Learned Ranking Function: From Short-term Behavior Predictions to Long-term User Satisfaction
Yi Wu, Daryl Chang, Jennifer She, Zhe Zhao, Li Wei, Lukasz Heldt
TL;DR
The paper tackles the problem of optimizing long-term user satisfaction in slate-based recommendations by reframing ranking as slate optimization under a multi-objective MDP. It introduces the Learned Ranking Function (LRF), which uses a cascade click model and lift-based rewards to account for abandonment, and it employs a constrained optimization approach via dynamic linear scalarization to stabilize trade-offs across objectives.
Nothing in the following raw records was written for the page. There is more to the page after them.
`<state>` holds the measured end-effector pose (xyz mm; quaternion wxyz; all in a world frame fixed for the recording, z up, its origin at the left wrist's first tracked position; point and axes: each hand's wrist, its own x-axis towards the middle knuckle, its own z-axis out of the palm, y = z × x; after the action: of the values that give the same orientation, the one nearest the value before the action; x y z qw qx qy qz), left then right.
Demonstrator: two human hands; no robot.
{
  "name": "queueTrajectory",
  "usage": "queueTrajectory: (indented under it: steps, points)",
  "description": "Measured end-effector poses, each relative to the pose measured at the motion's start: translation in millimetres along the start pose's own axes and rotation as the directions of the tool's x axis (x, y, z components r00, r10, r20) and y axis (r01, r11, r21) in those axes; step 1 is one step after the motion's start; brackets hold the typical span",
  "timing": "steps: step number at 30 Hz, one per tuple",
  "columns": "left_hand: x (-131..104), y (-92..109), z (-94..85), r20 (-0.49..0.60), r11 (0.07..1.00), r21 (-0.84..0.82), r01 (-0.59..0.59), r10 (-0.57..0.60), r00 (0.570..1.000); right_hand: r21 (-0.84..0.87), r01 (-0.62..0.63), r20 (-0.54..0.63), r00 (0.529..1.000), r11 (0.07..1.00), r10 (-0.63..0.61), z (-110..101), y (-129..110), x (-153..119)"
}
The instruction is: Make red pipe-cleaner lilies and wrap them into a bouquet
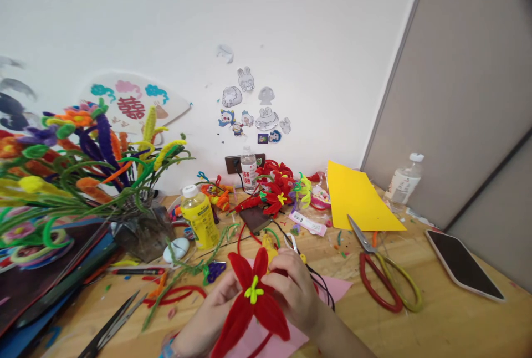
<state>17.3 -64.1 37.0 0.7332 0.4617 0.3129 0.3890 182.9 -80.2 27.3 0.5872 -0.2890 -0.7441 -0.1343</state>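
The right grip (297,286) pinches a red chenille flower (254,290) by its upper right petal, thumb and fingers pressed together. The left grip (216,302) touches the same flower from the other side, its fingertips hidden behind the petals, so I cannot tell how firmly they close. The flower is thus between the two grips, its yellow-green centre facing the camera. Beneath the grips, a pink sheet (338,287) lies on the tabletop (436,325).

To the right of the right grip are red-and-yellow-handled scissors (364,243), with a smartphone (464,265) farther out. Beyond that grip stands a yellow sheet (359,200), and beyond both grips lies a heap of red chenille flowers (278,186). Past the left grip is a yellow bottle (200,218); to its left, dark scissors (108,325) and, farther off, a clear vase (143,233) of colourful chenille stems (112,153).
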Motion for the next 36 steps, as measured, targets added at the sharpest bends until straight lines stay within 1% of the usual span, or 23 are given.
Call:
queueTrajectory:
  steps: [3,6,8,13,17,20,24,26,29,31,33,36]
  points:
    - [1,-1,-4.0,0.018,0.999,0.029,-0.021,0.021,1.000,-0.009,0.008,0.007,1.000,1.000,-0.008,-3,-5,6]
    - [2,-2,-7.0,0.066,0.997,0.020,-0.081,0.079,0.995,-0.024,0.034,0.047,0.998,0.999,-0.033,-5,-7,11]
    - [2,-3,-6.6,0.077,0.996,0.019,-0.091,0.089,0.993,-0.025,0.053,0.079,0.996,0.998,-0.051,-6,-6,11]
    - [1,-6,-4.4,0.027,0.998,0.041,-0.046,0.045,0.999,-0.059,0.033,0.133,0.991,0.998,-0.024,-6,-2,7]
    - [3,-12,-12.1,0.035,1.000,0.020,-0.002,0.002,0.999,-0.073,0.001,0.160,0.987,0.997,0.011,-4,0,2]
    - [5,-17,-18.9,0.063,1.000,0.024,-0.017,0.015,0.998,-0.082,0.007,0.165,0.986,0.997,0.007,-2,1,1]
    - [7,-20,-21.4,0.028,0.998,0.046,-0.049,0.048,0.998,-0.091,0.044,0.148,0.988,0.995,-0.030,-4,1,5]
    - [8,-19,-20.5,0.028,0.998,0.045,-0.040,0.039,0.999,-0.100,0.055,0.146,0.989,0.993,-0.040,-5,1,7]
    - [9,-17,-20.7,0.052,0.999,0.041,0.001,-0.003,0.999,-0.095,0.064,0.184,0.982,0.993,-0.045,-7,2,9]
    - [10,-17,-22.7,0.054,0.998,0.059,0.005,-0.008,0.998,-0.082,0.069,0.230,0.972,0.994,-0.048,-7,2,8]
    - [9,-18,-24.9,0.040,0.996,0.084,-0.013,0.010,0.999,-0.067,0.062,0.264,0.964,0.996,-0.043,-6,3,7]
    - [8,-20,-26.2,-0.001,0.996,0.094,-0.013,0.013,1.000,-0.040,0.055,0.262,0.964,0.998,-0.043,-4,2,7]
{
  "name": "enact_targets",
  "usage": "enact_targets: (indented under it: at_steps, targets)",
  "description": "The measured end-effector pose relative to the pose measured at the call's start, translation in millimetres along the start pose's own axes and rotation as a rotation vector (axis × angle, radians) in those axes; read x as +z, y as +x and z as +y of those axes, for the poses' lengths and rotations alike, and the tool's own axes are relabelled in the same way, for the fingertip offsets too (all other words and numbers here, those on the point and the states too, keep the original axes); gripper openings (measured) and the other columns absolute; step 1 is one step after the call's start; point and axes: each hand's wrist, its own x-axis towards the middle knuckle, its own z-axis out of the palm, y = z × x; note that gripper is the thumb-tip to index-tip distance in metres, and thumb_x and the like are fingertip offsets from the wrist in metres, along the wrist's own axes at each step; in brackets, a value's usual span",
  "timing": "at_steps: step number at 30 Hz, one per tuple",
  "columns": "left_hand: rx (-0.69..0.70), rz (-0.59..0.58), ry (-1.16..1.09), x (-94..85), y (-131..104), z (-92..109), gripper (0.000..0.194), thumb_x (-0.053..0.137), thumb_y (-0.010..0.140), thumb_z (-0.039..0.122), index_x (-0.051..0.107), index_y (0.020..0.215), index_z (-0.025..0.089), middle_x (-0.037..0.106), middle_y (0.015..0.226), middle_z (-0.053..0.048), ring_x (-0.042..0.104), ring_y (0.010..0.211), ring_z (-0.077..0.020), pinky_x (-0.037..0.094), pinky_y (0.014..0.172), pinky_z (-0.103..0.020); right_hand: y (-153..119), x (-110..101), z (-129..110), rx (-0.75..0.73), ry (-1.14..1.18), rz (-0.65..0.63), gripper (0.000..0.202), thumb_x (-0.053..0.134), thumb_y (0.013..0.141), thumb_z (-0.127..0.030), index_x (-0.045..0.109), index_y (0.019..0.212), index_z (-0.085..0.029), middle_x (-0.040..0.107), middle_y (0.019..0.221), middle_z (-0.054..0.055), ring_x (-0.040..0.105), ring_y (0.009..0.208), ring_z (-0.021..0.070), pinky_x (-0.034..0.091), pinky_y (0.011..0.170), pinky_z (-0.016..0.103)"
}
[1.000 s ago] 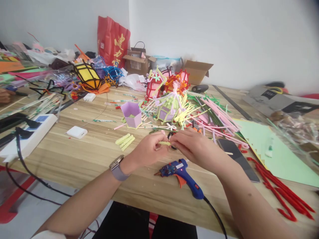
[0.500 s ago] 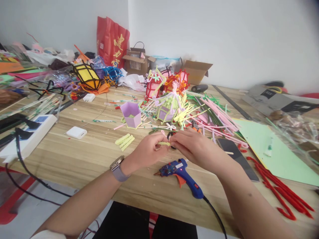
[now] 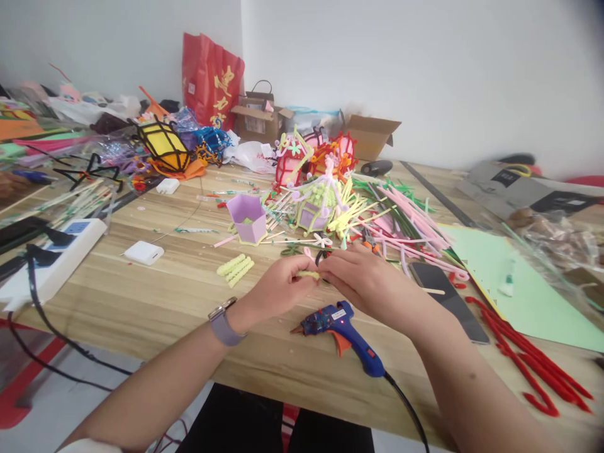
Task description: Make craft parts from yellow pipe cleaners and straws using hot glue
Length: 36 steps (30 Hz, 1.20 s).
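Note:
Between my hands is a short yellow-green twisted pipe cleaner (image 3: 308,275). My left hand (image 3: 284,283) is closed around it, thumb and fingers pinching. Meeting it from the other side, my right hand (image 3: 361,277) is closed at the piece's right end, its fingertips partly hidden. Several finished yellow-green twists (image 3: 236,270) lie side by side on the table to the left. Just below my hands rests a blue hot glue gun (image 3: 340,330) with an orange trigger, its nozzle pointing left. Beyond my left hand stands an open lilac five-sided cup (image 3: 246,218).
A lilac and green lantern (image 3: 316,211) sits among loose pipe cleaners (image 3: 410,220). On the right are a dark phone (image 3: 448,302), green sheet (image 3: 542,289) and red pipe cleaners (image 3: 523,358). A power strip (image 3: 56,258) and white charger (image 3: 144,252) lie left. Another person's hand (image 3: 12,187) shows far left.
My hands stay almost in place, with small finger shifts around the twisted pipe cleaner. At the far left, a blue object beside the other person's hand has come more into view.

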Motion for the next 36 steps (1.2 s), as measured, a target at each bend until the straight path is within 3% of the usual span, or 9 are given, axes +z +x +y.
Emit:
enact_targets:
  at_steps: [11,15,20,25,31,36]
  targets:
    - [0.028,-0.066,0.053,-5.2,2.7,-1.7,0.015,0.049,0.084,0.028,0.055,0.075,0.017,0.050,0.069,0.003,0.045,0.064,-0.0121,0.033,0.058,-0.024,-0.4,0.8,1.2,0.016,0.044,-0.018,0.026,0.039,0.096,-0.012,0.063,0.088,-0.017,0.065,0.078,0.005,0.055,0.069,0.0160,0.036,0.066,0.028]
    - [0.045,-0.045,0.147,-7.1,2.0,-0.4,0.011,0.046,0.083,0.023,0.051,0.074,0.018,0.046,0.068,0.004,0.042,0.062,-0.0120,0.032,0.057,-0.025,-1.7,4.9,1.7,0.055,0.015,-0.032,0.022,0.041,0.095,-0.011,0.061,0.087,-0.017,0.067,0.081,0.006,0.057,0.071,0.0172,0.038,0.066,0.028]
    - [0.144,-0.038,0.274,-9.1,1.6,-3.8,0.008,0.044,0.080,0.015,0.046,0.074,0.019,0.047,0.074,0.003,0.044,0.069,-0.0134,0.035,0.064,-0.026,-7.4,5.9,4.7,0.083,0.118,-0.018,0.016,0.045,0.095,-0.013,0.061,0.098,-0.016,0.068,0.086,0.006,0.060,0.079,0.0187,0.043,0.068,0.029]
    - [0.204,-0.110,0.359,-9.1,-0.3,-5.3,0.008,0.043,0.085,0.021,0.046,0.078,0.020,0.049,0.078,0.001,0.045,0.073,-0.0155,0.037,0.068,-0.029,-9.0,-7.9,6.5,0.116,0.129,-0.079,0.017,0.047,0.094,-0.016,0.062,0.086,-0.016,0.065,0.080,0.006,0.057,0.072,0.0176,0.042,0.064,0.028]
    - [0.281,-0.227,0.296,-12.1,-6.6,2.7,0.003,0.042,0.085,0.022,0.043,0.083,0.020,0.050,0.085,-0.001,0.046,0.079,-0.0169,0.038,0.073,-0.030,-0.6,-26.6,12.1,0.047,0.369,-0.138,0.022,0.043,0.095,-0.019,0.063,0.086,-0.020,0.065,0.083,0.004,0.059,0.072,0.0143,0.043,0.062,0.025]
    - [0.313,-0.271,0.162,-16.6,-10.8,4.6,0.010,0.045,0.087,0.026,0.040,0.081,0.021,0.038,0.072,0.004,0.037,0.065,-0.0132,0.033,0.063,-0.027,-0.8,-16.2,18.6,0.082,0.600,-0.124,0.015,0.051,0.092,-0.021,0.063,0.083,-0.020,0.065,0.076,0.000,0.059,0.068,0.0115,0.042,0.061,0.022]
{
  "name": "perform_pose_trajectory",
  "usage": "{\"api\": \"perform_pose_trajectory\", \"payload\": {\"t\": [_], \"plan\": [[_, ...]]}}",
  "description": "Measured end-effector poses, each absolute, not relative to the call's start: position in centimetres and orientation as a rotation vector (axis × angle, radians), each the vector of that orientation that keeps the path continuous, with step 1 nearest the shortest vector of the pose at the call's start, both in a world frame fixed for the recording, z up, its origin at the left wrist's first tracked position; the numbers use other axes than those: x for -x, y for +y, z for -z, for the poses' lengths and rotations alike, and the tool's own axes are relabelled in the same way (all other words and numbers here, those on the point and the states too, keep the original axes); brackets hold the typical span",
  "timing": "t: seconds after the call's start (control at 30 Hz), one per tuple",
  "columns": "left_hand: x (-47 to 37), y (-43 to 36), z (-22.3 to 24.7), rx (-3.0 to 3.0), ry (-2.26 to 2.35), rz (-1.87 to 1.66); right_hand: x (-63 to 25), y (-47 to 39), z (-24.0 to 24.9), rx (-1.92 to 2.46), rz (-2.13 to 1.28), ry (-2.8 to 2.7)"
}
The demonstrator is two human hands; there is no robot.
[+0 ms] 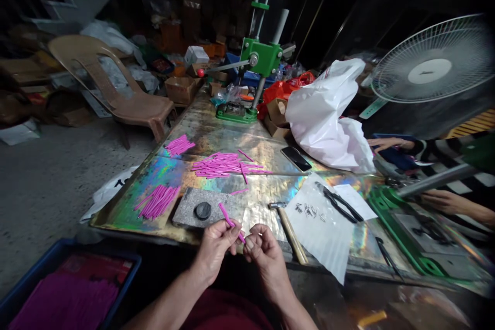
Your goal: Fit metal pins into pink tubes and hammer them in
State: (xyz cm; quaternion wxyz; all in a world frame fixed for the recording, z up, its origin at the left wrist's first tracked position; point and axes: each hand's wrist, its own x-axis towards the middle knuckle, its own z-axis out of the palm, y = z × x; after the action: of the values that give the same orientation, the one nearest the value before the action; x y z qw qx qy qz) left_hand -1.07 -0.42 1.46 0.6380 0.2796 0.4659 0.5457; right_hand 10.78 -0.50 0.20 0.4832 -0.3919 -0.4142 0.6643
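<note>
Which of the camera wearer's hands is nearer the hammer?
Right. The right hand is close beside the hammer, just left of its handle; the left hand is farther left, beyond the right hand, holding a pink stick.

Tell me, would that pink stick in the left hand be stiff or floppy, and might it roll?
The pink stick is probably stiff: its free end juts straight from the left hand without drooping. It is likely light, being slim. Nudged along the tabletop, it might roll, since it looks round, though its ends are too small to be sure.
</note>
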Motion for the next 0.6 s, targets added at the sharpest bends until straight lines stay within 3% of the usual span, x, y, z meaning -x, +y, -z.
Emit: {"api": "perform_pose_trajectory", "payload": {"t": [0.4, 0.6], "plan": [[2.5, -0.3, -2.0, -0.712, 1.134, -1.331, -11.2, -0.2, -0.2, 1.14, -1.478, -1.154], [7.2, 0.6, -1.8, -0.826, 1.387, -1.545, -17.6, 2.6, 0.9, 1.589, -0.862, -1.397]]}}
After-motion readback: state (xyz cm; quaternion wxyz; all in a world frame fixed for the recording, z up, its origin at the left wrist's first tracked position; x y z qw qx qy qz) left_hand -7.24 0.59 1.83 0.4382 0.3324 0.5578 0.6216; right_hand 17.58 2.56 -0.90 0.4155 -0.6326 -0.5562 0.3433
A practical on-policy Monte Carlo optimization framework trains separate user-item networks for abandonment, click, and lift signals, enabling inference that maximizes a learned $Q$-function. The approach is deployed on YouTube and validated through multiple live experiments, demonstrating improvements in long-term satisfaction and showcasing the value of lift formulations, cascade modeling, and offline-evaluation-guided weight adaptation for multi-objective slate optimization.
Abstract
We present the Learned Ranking Function (LRF), a system that takes short-term user-item behavior predictions as input and outputs a slate of recommendations that directly optimizes for long-term user satisfaction. Most previous work is based on optimizing the hyperparameters of a heuristic function. We propose to model the problem directly as a slate optimization problem with the objective of maximizing long-term user satisfaction. We also develop a novel constraint optimization algorithm that stabilizes objective trade-offs for multi-objective optimization. We evaluate our approach with live experiments and describe its deployment on YouTube.